— Exercise directions —
All of the data, except its images, should be set down exactly as it appears.

— Raw data —
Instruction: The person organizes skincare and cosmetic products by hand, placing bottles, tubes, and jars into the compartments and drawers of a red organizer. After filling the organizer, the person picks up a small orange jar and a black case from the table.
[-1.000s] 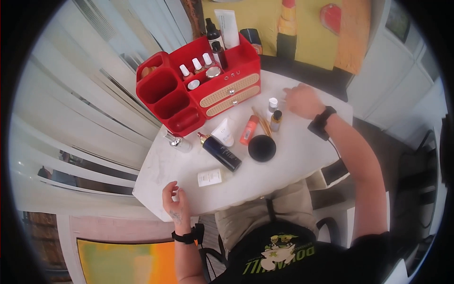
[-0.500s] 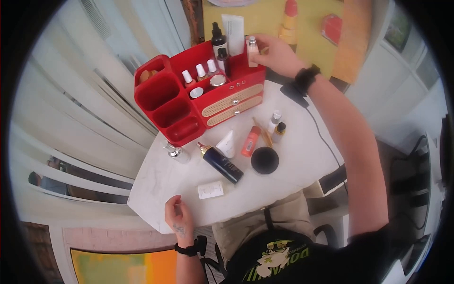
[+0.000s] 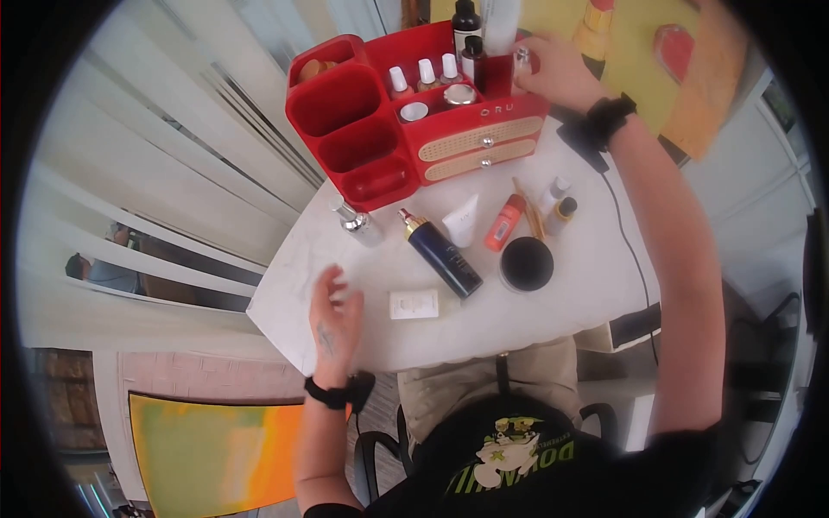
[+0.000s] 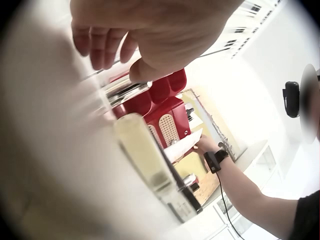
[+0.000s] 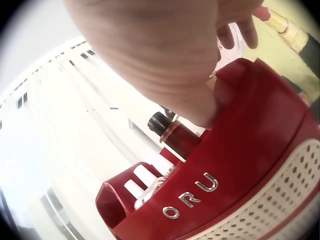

— Task solution —
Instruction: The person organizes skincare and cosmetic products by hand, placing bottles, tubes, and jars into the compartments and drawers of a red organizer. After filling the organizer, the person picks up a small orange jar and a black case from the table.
[-1.000s] 
[-0.500s] 
[+0.000s] 
[+0.000s] 
[+0.000s] 

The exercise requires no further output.